The Journalistic Independence Code was not an initiative of the CRTC. The Code was originally proposed by the Canadian Broadcast Standards Council (CBSC) in 2002, with a final version submitted in January of 2007. The CBSC is a private, self-regulatory organization, launched in 1989, which oversees the administration of four codes (Canadian Association of Broadcasters Code of Ethics, the Sex Role Portrayal Code, the Violence Code and the Radio Television News Directors Association of Canada Code of Ethics) created by members of the Canadian Association of Broadcasters (CAB), an organization representing Canada’s private broadcasters. Allowing private broadcasters to police themselves is part of what the CRTC sees as a move toward “light touch” regulation. The CBSC is a clear example of the media industry trying to establish itself as a “mature” industry, no longer in need of government regulatory oversight. In the Jan 15 decision, the CRTC commends “the quality of the work accomplished by the CBSC”.

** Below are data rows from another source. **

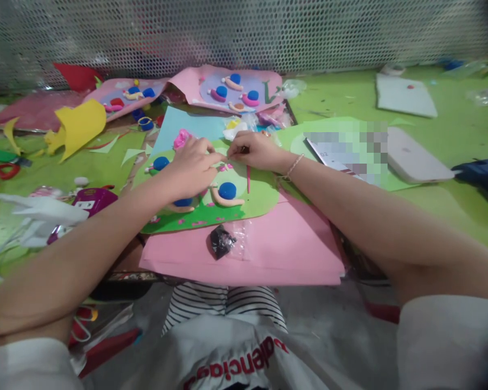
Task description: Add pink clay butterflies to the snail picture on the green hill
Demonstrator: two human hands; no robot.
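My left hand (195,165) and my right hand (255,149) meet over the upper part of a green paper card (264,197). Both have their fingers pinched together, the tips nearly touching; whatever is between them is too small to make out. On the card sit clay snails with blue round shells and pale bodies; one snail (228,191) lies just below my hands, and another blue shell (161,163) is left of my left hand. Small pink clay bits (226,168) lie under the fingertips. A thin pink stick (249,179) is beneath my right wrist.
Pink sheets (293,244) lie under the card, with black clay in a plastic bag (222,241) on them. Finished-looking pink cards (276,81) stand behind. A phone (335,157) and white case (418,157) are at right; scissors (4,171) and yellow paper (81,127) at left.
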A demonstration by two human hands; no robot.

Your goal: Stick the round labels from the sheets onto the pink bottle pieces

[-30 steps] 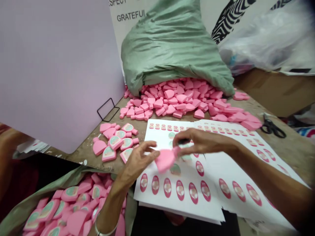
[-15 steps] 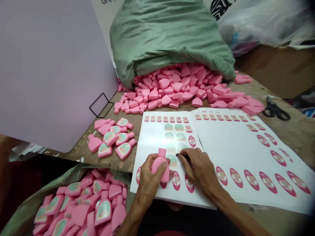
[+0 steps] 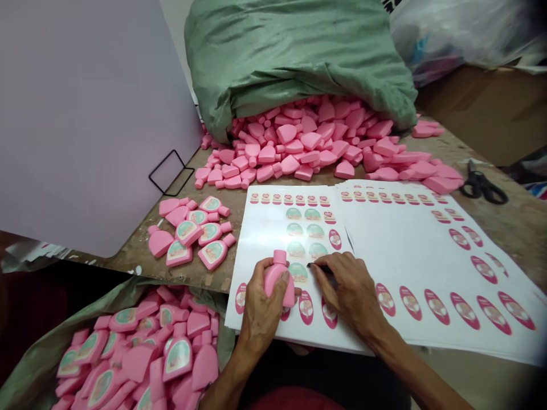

In the public hearings prior to the CRTC decision, support for expanding the role of the CBSC via the proposed Code was by no means unanimous. While Rogers, CanWest and CTV sang the praises of the Code, the strongest opposition came from journalists themselves.
At the hearings, Peter Murdoch, Vice President of Media for the Communications, Energy and Paperworkers Union of Canada, emphatically stated “In terms of the proposed code under the CBSC, the answer from the journalistic community is a resounding "no".” He went on to add “Journalists want a code, and they must get busy developing their own, with input from a variety of stakeholders, but certainly they do not want one run, even at a distance, by their employers”.
Murdoch’s concerns were echoed by Mary Agnes Welch, president of the Canadian Association of Journalists: “We are worried it does little to limit content sharing among newspapers and television stations owned by the same company, and we have reservations about the ability of broadcasters to self police.”
In the end, the CRTC did not share Murdoch’s reservations. The now CRTC-approved Code offers media corporations the valuable financial prize of requiring no structural separation of news gathering activities. This is something journalists had fought against, fearing further layoffs as corporations consolidate previously separate news departments.
The CRTC sided with the journalists in their critique of the proposed adjudication panels, which offered only a token voice to journalists in the very decisions which would shape their industry. As a condition of acceptance of the Code, the CRTC instructed the CBSC to have a minimum requirement of professional journalists on all adjudication panels.
The now-accepted Code requires all members to maintain “separate and distinct” management structures and editorial boards (not news-gathering resources) and establishes the Journalistic Independence Panel to address complaints.